=== The problem ===
Everything from the line containing "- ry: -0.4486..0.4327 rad" through the line containing "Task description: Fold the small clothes" should be repeated exactly, and nothing else from the data.

■ ■ ■ ■

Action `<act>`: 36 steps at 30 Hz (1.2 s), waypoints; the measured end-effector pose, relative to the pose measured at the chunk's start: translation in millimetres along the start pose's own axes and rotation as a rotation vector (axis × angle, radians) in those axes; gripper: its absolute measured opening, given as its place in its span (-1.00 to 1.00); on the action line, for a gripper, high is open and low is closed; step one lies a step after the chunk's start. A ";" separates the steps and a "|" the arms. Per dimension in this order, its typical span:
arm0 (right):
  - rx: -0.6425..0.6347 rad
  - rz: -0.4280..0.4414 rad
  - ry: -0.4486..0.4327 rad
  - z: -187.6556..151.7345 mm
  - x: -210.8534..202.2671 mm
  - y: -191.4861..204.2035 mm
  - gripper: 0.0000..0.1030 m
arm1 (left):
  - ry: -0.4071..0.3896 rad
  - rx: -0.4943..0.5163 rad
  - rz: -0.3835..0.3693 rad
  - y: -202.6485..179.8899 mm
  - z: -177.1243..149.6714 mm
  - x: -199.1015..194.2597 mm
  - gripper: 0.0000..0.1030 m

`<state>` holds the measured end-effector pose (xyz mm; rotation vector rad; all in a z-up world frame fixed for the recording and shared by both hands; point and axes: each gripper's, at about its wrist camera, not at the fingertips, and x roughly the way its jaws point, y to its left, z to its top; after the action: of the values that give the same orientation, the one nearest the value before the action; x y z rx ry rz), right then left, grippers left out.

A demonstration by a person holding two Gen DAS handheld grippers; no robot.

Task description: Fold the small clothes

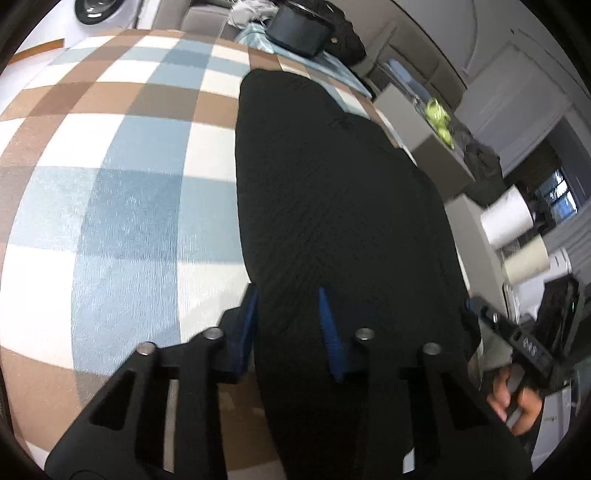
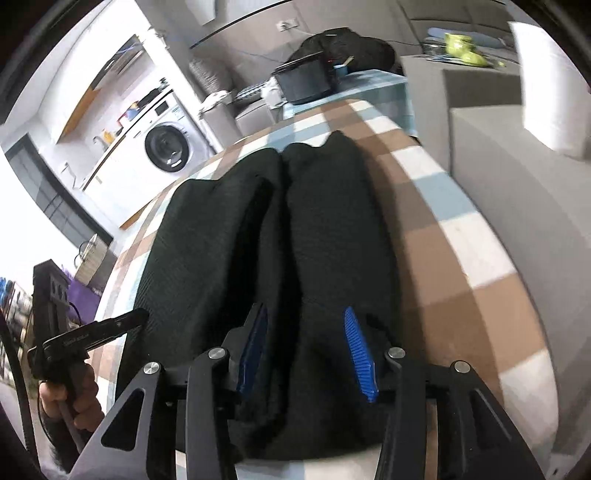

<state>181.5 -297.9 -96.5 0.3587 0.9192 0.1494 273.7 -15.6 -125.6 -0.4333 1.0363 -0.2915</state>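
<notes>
Black clothing, a knit garment, lies flat and lengthwise on a checked cloth of brown, white and blue squares, stretching away from the left gripper in the left wrist view. The gripper's two blue-padded fingers point down at the garment's near end with a narrow gap between them; the black fabric fills that gap, but whether the pads actually press on it cannot be told from this angle. The left finger sits right at the garment's left edge, where fabric meets the checked cloth. Off to the right of this gripper, the right gripper shows as a black bar held by a hand, beside the garment's right edge. Farther right stand two paper rolls, and far ahead a dark tub rests at the end of the surface.

In the right wrist view, the garment runs ahead of the right gripper as two long lobes side by side with a seam-like crease between them. This gripper's blue pads stand moderately apart, over the garment's near end, the fabric lying beneath and between them without a visible pinch. To its left, the left gripper reaches toward the garment's left edge, held by a hand. A washing machine stands in the far left background.
</notes>
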 end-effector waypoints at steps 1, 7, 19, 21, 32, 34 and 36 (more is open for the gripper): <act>0.009 0.001 -0.002 -0.3 -2.6 -1.2 -0.13 | -0.010 -0.001 -0.009 -0.3 1.0 0.3 -0.72; 0.008 -0.030 -0.005 1.5 -8.0 1.7 -0.13 | -0.052 -0.001 0.002 8.7 -2.6 -12.7 -0.79; -0.058 0.097 0.058 -8.9 20.4 36.7 -0.13 | -0.133 -0.081 0.132 66.1 -18.3 -68.3 -0.79; -0.103 0.082 0.077 -11.7 28.4 48.9 -0.13 | -0.137 -0.089 0.127 67.9 -19.9 -68.5 -0.79; -0.172 -0.037 0.119 -14.9 29.5 64.3 -0.60 | -0.135 -0.069 0.153 68.8 -24.0 -71.6 -0.75; -0.170 -0.030 0.074 -11.0 20.2 65.9 -0.47 | -0.133 -0.054 0.167 67.2 -24.3 -74.8 -0.74; -0.165 0.019 0.053 -4.2 13.7 70.0 -0.31 | -0.132 -0.046 0.170 65.8 -24.6 -79.5 -0.74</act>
<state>188.2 -227.9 -83.5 0.2110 0.9484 0.2517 215.7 71.4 -107.1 -0.3978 0.9452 -0.0866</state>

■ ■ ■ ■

=== Answer space ===
  - ry: -0.4486..0.4327 rad
  - z: -187.6556..151.7345 mm
  - x: -210.8534..202.2671 mm
  - y: -191.4861..204.2035 mm
  - gripper: 0.0000..0.1030 m
arm1 (left):
  - ry: -0.4071..0.3896 rad
  - rx: -0.4943..0.5163 rad
  - rz: -0.3835..0.3693 rad
  - y: -202.6485..179.8899 mm
  - z: -177.1243..149.6714 mm
  - x: -199.1015..194.2597 mm
  - gripper: 0.0000..0.1030 m

`<state>` holds the measured end-effector pose (xyz mm; rotation vector rad; all in a z-up world frame fixed for the recording and shared by both hands; point and axes: each gripper's, at about its wrist camera, not at the fingertips, and x roughly the way its jaws point, y to its left, z to its top; after the action: of the values that give the same orientation, the one nearest the value before the action; x y z rx ry rz), right then left, grippers left out.

A demonstration by a person holding two Gen DAS handheld grippers; no robot.

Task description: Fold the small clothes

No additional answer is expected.